Donor-Specific HLA Antibodies in a Cohort Comparing Everolimus With Cyclosporine After Kidney Transplantation

Donor-specific HLA antibodies (DSA) have a negative impact on kidney graft survival. Therefore, we analyzed the occurrence of DSA and antibody-mediated rejection (AMR) in patients from two prospective randomized trials in our center. At 3-4.5 months posttransplant 127 patients were randomized to continue cyclosporine or converted to everolimus therapy. The presence of DSA was prospectively assessed using Luminex assays. AMR was defined according to the Banff 2009 classification. Antibody screening was available in 126 patients with a median follow-up of 1059 days. Seven out of 65 (10.8%) patients on cyclosporine developed DSA after a median of 991 days. In comparison, 14/61 patients (23.0%) randomized to everolimus developed DSA after 551 days (log-rank: p = 0.048). Eight patients on everolimus compared to two patients on cyclosporine developed AMR (log-rank: p = 0.036).
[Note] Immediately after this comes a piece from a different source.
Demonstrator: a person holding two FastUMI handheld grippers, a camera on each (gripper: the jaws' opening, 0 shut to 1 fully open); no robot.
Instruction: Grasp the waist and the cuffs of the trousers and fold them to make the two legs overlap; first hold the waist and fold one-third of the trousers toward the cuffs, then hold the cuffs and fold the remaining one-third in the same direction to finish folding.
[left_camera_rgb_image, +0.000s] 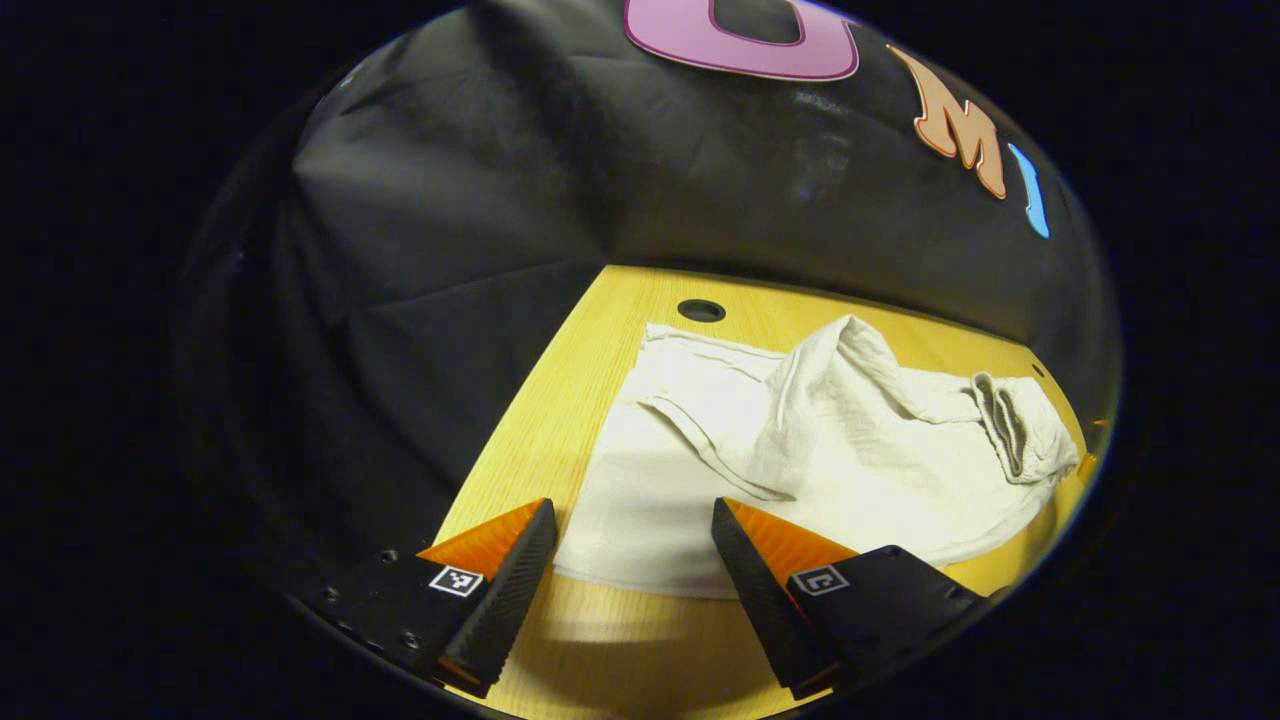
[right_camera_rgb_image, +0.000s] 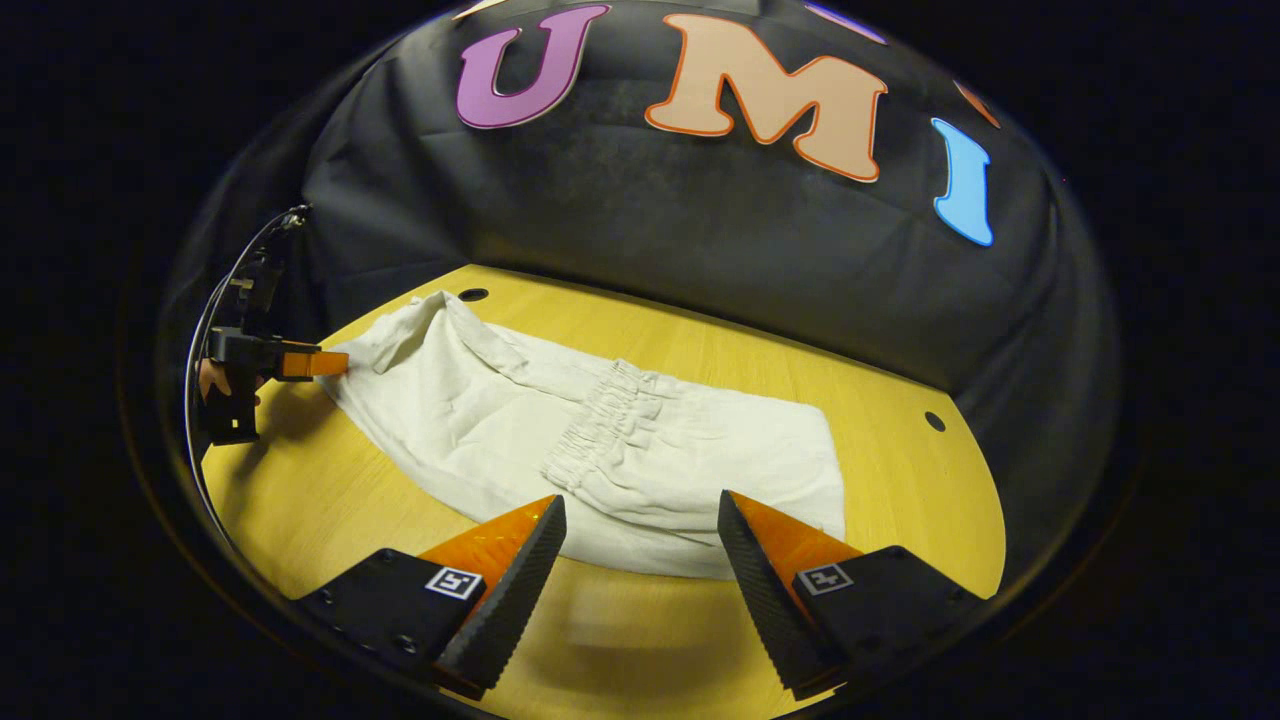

Four of 10 patients with AMR-all in the everolimus group-lost their graft. A multivariate regression model revealed everolimus, >3 mismatches and living donor as significant risk factors for DSA. Acute rejection within the first year, >3 mismatches, everolimus and living donor were independent risk factors for AMR. This single center analysis demonstrates for the first time that everolimus-based immunosuppression is associated with an increased risk for the development of DSA and AMR.